■ TASK DETAILS
Below are several entries. Transcribe exactly those lines that fall from the one with "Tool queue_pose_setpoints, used" through the one with "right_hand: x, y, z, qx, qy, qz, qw", end lines included.

● ● ● ●

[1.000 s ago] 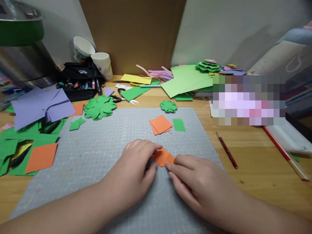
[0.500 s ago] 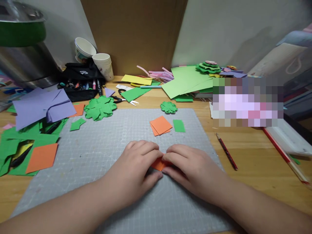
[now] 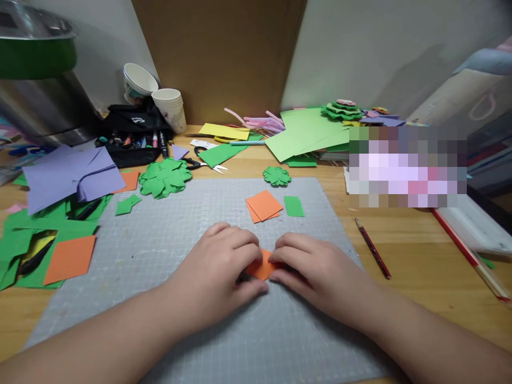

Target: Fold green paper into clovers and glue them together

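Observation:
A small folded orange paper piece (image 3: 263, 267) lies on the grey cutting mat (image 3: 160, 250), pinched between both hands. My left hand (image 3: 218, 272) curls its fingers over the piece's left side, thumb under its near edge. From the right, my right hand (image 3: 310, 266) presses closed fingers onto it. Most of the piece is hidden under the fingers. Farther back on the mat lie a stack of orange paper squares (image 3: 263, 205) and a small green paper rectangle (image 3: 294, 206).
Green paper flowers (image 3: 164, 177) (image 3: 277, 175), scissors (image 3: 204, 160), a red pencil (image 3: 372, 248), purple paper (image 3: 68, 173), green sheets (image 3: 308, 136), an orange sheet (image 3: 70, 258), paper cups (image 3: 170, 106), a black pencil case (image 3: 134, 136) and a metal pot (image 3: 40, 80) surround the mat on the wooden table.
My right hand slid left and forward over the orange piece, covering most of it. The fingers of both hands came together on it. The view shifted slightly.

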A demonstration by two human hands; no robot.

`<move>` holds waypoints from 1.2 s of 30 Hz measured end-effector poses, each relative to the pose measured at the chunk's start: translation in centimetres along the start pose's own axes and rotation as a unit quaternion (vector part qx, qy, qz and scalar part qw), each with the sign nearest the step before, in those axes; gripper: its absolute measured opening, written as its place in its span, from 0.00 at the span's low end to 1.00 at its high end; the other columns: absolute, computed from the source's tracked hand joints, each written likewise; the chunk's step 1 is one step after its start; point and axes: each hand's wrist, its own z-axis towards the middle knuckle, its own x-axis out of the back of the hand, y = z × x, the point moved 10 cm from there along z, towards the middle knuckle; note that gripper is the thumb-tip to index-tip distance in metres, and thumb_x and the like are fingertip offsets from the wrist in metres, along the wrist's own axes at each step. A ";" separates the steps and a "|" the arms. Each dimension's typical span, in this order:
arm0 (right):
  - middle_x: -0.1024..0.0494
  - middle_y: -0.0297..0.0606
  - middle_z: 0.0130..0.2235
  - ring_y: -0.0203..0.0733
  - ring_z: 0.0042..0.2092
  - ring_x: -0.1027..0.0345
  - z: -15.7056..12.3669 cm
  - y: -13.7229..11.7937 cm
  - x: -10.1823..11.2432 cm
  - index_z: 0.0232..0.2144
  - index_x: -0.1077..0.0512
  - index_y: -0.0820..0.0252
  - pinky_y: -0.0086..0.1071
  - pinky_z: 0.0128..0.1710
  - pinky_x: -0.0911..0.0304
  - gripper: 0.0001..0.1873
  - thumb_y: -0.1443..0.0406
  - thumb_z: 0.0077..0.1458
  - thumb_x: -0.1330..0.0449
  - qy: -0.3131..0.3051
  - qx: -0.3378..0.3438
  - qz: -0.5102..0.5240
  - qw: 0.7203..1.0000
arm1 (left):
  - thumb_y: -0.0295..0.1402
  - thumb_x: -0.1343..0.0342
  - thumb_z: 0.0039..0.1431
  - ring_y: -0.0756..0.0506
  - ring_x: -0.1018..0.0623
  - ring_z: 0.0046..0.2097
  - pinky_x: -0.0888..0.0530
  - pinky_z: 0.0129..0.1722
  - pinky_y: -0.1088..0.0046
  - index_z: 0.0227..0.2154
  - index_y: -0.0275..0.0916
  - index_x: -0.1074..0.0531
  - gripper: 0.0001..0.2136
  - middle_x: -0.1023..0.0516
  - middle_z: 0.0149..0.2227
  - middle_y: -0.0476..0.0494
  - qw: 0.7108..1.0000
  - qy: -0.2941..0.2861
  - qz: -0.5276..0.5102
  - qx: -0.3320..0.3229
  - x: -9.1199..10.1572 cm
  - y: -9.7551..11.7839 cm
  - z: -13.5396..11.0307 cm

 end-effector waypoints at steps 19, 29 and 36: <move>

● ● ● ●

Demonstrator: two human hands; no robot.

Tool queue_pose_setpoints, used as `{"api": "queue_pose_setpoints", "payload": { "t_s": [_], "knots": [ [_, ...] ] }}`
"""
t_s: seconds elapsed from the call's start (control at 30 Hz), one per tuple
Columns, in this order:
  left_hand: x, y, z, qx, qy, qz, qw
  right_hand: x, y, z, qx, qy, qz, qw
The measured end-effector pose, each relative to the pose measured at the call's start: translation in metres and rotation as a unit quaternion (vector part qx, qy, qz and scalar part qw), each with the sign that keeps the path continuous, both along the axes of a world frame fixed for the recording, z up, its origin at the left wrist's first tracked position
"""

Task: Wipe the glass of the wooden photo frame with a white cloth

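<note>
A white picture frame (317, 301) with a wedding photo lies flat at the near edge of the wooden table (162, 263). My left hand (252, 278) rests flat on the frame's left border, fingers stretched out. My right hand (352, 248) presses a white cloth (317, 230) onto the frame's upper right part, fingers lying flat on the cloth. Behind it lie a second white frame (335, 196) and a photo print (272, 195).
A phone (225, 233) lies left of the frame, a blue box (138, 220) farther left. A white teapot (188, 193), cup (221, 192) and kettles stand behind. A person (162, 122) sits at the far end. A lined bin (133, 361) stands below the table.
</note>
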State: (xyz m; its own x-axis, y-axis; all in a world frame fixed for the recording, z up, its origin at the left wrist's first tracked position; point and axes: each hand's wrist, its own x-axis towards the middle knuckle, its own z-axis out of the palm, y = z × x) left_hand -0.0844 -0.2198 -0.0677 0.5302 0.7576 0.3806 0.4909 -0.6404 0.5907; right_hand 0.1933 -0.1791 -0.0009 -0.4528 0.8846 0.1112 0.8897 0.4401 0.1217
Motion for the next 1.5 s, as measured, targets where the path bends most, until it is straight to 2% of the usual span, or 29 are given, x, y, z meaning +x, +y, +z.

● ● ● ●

■ TASK ANSWER
Tool queue_pose_setpoints, used as `{"api": "queue_pose_setpoints", "payload": { "t_s": [_], "knots": [ [_, ...] ] }}`
"""
t_s: seconds elapsed from the call's start (control at 30 Hz), one per tuple
Columns, in this order:
  left_hand: x, y, z, qx, qy, qz, qw
  right_hand: x, y, z, qx, qy, qz, qw

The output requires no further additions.